Je l'aperçois, elle se tient entre deux voitures en stationnement. Elle est petite. Un bas de chemise de nuit blanc dépasse de sa robe de chambre bleue qui lui tombe à mi-mollet. Je me souviens soudain que je l'ai rencontrée plusieurs fois ici.

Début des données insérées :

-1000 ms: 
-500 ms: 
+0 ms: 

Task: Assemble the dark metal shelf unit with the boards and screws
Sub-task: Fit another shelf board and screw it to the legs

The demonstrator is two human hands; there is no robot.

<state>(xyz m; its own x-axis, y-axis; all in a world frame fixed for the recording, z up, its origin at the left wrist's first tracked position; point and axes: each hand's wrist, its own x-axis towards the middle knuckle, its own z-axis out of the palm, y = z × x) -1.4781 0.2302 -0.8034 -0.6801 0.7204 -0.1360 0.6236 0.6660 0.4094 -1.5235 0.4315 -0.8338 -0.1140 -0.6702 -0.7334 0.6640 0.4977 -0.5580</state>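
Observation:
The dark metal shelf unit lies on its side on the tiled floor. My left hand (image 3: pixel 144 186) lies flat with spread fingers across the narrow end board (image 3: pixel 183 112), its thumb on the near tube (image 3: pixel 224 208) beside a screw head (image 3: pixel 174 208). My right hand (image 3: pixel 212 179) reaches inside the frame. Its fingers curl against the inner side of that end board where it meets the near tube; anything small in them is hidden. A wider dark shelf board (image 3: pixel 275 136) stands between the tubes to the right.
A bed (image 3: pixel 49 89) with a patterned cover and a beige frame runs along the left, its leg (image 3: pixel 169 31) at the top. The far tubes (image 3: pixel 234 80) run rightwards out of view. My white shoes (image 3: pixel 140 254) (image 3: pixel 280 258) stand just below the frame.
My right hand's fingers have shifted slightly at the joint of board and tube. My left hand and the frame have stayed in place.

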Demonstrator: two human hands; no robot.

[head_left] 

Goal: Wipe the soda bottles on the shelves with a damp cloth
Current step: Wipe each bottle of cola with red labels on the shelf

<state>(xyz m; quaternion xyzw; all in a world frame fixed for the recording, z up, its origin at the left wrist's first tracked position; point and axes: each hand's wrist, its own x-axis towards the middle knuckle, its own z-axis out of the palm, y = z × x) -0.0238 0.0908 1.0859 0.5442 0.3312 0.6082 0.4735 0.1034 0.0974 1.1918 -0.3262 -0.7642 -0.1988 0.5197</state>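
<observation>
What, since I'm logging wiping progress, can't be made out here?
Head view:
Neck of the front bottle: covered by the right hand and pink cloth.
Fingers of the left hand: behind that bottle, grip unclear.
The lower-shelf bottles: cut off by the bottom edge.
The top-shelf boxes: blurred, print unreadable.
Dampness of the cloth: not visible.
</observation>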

Elle traverse, sans regarder autour d'elle, dès qu'elle m'aperçoit. Je lui dis:
- Il faut faire attention, ne restez pas sur la route.
Elle ne m'écoute pas.
- On est bien mardi?
- Oui.
- On est le combien? Le 22?
- Euh... J'hésite.
- Oui, le 22 octobre, reprend-elle. Mardi 22 octobre.
J'observe son visage creusé, pâle, ses cheveux gris qui tombent de chaque côté de son visage. Tout près de moi, elle me paraît encore plus petite. Elle a de la moustache, du poil au menton. Elle me fait un peu peur. Et pourtant, pauvre vieille, elle demande à chaque fois la même chose:
- Quel jour est-on?
Déjà elle m'a oubliée, elle est montée sur le trottoir et je m'éloigne. Je passe devant la porte de sa maison qu'elle a laissé ouverte. Qui s'occupe d'elle? On doit la connaître dans le quartier, me dis-je, vaguement coupable de la laisser là.
Je repasse quelques instants plus tard. Elle est devant chez elle, une jeune femme en scooter s'est arrêtée. J'entends qu'elle lui demande:
- On est mardi 22?
La conductrice qui a gardé son casque sur la tête (je me demande même à cet instant ce qu'elle peut entendre) sort son portable pour vérifier.
- On est mardi 22 octobre, j'ai un calendrier, reprend la vieille femme.
Nous échangeons un sourire, la jeune femme et moi, et je passe mon chemin.
Je pense curieusement à elle dans la journée, et même la nuit, à sa robe de chambre bleu ciel si incongrue dans cette rue. Les vieilles femmes me font peur.